▶ [Directions] The answer should be a number alone: the count of lines in the listing below that include "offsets".

━━━━━ Extracted entries ━━━━━

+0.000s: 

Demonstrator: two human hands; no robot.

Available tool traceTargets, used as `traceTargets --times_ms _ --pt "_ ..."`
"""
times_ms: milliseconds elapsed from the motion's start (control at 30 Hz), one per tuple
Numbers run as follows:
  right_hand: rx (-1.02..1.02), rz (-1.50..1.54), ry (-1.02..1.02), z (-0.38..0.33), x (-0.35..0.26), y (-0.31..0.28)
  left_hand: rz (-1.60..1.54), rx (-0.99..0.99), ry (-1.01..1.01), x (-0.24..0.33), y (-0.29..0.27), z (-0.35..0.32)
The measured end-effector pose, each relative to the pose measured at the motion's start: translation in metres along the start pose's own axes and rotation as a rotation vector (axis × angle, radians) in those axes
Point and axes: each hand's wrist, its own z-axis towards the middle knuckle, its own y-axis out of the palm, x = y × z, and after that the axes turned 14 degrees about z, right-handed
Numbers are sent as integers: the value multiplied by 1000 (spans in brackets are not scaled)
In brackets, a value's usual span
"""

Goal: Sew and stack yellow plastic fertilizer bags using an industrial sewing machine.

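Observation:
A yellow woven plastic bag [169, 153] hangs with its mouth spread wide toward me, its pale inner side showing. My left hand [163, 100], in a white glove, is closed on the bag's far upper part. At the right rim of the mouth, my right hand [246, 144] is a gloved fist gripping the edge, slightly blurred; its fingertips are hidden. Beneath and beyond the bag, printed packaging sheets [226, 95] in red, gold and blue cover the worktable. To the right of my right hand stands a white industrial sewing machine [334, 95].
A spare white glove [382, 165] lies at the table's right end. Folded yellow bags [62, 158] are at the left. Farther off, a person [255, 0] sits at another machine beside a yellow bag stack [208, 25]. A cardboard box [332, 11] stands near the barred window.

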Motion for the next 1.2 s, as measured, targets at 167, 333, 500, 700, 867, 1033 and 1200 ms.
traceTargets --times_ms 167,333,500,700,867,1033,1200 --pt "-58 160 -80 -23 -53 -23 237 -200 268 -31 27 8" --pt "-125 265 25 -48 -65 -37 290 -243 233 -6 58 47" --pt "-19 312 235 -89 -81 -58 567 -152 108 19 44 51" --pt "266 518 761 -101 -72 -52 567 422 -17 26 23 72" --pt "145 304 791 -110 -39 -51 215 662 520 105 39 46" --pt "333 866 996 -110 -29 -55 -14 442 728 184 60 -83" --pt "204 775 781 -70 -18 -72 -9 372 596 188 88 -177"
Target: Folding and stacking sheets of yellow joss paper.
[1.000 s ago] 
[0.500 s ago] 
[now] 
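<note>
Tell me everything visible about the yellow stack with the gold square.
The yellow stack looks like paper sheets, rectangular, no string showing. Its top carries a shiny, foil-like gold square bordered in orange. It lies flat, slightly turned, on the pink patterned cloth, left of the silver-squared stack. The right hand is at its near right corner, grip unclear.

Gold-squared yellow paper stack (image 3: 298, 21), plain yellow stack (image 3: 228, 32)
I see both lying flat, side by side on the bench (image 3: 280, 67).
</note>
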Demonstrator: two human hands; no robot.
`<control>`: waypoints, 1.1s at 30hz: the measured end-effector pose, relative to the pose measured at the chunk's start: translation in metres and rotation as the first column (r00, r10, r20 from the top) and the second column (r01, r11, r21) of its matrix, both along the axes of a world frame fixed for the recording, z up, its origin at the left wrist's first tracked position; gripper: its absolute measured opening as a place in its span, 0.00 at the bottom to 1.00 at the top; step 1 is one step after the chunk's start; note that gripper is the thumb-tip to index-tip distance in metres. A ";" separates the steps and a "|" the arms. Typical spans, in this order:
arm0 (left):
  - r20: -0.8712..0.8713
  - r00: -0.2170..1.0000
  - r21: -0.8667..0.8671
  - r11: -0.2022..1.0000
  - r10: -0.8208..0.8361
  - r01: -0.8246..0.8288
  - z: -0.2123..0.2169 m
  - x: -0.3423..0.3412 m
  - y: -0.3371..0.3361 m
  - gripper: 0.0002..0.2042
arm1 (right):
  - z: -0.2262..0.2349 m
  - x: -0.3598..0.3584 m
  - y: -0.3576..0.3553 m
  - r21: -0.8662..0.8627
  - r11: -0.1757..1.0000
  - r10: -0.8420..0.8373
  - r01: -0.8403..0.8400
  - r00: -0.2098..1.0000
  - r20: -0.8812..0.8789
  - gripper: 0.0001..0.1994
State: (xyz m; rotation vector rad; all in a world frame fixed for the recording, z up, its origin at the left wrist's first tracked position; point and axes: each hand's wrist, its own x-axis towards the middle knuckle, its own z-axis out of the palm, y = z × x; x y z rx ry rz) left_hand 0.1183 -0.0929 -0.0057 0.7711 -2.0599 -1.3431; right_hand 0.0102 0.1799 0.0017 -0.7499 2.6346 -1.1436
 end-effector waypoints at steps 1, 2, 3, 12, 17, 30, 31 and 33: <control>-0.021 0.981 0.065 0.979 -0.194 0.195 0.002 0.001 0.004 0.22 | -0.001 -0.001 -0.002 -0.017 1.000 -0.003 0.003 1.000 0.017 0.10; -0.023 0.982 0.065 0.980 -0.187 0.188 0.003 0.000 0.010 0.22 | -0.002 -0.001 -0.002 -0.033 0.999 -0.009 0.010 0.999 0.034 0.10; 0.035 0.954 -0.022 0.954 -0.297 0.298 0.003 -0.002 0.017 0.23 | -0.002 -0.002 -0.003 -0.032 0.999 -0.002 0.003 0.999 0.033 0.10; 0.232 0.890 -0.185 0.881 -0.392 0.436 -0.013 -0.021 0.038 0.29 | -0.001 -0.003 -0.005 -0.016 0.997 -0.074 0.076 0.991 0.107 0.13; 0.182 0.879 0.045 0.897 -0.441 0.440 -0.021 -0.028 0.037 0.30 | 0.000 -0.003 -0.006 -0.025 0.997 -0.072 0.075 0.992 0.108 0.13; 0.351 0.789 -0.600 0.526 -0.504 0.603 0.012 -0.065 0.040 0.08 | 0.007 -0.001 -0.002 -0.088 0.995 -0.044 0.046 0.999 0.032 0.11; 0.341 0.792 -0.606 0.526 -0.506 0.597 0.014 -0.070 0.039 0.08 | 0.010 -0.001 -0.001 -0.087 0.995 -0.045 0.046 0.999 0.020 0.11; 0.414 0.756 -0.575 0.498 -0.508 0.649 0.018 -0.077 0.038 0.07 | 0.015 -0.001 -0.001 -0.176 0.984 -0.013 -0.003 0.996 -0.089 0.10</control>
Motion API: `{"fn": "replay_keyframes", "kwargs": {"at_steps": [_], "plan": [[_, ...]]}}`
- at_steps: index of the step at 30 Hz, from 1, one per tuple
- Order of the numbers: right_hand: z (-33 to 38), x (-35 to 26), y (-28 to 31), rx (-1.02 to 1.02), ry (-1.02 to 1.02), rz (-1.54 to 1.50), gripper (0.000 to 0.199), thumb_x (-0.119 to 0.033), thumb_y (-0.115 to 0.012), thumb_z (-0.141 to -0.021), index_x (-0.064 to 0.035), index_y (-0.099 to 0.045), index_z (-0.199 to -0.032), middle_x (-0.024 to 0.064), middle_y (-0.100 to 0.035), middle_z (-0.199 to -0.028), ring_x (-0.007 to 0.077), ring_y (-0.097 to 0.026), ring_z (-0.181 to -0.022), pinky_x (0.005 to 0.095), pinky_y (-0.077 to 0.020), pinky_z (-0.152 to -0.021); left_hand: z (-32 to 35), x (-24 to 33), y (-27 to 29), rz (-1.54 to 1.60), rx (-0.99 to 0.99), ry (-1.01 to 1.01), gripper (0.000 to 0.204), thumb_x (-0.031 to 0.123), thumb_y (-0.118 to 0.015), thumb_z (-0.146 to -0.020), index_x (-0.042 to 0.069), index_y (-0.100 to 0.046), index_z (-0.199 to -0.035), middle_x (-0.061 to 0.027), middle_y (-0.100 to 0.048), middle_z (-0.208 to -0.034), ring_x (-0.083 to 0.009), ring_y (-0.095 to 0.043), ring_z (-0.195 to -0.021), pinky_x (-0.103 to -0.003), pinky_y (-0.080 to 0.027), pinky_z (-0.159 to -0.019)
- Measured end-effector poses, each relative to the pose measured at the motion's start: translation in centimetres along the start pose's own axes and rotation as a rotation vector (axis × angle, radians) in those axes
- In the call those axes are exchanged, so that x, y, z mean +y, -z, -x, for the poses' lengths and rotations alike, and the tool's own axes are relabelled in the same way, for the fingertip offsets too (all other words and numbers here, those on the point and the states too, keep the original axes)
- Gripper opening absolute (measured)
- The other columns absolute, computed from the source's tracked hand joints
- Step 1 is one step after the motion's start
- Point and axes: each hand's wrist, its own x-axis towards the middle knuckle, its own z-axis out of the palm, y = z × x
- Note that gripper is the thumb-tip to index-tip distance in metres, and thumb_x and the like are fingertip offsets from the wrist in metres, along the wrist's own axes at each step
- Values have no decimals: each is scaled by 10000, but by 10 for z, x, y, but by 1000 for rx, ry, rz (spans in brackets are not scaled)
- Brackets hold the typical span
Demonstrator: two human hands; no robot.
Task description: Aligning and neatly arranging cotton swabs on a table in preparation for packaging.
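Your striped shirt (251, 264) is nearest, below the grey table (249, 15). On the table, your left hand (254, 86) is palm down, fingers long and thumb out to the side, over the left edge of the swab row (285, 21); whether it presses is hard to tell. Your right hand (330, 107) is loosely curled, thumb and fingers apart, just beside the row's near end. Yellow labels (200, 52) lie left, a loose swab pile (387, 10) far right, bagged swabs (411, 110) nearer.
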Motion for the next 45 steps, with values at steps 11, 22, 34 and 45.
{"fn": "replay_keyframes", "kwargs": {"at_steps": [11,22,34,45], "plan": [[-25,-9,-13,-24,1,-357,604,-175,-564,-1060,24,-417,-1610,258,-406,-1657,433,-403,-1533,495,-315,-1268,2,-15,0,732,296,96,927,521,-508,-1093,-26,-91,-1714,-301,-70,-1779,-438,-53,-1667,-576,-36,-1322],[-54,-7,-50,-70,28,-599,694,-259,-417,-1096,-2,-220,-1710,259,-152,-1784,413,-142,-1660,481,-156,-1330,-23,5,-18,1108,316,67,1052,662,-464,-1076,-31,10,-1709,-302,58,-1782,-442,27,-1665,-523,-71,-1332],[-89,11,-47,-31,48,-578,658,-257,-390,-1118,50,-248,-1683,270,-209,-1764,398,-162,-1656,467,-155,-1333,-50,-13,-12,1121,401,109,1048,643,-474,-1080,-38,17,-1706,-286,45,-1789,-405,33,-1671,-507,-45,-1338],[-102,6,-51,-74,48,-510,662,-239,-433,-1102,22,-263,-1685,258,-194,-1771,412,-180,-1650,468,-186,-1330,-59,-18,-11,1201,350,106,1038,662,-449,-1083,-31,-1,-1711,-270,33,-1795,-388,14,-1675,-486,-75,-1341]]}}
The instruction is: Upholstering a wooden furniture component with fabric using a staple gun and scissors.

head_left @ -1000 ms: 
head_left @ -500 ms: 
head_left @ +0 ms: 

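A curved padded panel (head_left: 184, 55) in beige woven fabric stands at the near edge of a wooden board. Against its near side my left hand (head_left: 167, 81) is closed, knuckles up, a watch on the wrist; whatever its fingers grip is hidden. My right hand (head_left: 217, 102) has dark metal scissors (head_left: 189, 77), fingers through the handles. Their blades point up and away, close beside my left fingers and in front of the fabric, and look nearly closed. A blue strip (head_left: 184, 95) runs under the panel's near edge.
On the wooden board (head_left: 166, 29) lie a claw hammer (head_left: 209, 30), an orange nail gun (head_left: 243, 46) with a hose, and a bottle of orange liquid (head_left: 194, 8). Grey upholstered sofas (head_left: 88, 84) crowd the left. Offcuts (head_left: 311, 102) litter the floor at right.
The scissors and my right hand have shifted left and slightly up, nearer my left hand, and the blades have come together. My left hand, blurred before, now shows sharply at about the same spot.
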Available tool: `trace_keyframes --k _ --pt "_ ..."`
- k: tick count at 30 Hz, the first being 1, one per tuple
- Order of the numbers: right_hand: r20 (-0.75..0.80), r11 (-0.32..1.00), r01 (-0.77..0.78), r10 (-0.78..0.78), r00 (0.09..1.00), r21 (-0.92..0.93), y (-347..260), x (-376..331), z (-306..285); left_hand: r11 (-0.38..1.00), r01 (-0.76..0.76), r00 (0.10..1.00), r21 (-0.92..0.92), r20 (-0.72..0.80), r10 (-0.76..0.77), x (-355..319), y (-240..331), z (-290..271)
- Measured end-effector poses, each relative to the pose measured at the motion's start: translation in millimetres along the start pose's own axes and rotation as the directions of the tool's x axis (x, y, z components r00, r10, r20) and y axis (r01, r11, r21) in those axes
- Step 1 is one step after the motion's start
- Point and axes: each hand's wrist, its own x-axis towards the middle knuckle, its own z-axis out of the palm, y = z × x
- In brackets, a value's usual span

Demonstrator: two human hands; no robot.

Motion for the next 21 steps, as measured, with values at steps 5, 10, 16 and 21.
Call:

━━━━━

▶ [Task output] 2